● Exercise brief
The answer should be each line of the records that contains the word "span"; please copy them all.

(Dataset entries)
•••••

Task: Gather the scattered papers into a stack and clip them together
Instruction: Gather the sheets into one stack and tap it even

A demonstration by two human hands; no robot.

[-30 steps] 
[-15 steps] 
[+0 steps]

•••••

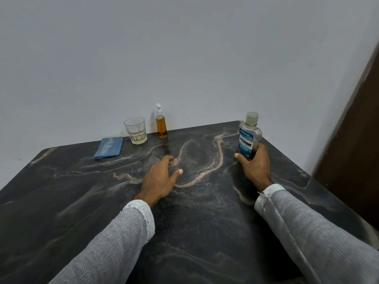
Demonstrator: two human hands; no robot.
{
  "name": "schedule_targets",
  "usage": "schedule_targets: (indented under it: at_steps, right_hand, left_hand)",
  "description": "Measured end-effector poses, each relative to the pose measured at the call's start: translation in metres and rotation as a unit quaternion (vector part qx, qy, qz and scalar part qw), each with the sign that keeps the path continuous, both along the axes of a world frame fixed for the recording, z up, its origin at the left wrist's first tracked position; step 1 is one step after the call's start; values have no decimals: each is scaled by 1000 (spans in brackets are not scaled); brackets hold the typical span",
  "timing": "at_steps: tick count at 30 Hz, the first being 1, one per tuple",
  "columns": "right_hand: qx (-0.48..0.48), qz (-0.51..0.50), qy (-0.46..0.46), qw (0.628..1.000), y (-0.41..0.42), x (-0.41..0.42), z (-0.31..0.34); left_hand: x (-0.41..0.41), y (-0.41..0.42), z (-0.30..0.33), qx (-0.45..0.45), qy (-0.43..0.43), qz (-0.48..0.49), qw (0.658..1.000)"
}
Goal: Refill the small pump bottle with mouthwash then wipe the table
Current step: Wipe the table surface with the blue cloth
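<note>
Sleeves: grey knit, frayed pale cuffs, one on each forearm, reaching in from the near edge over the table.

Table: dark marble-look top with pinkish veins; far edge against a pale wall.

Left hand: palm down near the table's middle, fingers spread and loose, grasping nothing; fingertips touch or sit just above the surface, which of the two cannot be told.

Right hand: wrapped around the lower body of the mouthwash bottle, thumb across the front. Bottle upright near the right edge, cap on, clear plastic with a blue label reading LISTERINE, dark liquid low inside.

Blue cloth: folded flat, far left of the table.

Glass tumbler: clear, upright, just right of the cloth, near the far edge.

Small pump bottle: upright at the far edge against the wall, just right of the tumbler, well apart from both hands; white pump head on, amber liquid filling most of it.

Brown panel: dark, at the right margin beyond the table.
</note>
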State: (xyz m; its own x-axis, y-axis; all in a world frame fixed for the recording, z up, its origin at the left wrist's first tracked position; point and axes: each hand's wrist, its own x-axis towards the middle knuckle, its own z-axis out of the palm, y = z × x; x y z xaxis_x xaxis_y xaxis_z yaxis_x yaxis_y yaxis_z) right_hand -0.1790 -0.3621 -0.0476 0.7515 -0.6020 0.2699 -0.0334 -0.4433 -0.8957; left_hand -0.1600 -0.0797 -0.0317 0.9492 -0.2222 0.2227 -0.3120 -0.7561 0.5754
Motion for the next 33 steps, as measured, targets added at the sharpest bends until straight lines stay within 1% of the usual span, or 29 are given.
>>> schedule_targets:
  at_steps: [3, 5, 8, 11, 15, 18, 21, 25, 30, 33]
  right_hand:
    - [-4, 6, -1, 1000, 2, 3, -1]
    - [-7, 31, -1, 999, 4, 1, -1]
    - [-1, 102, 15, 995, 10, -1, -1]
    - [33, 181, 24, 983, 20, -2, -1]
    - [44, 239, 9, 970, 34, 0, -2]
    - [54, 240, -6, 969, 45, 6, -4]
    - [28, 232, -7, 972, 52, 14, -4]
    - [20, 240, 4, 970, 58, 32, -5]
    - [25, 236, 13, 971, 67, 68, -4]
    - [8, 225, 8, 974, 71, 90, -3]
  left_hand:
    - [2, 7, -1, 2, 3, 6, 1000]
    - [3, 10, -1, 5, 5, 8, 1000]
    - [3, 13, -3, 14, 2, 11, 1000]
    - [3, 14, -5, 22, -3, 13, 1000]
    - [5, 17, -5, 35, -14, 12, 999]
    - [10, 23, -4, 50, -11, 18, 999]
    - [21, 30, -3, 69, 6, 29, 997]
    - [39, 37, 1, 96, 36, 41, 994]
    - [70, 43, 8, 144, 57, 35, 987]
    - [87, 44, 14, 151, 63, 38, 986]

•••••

● Exercise answer
  "description": "Measured end-effector poses, each relative to the pose measured at the call's start: translation in metres and rotation as a unit quaternion (vector part qx, qy, qz and scalar part qw), each with the sign that keeps the path continuous, both along the axes of a world frame fixed for the recording, z up, its origin at the left wrist's first tracked position; step 1 is one step after the call's start; values have no decimals: each is scaled by 1000 (spans in brackets are not scaled); brackets hold the typical span",
Motion for the next 33 steps, as measured, targets added at the sharpest bends until straight lines stay within 1% of the usual span, or 29 are given.

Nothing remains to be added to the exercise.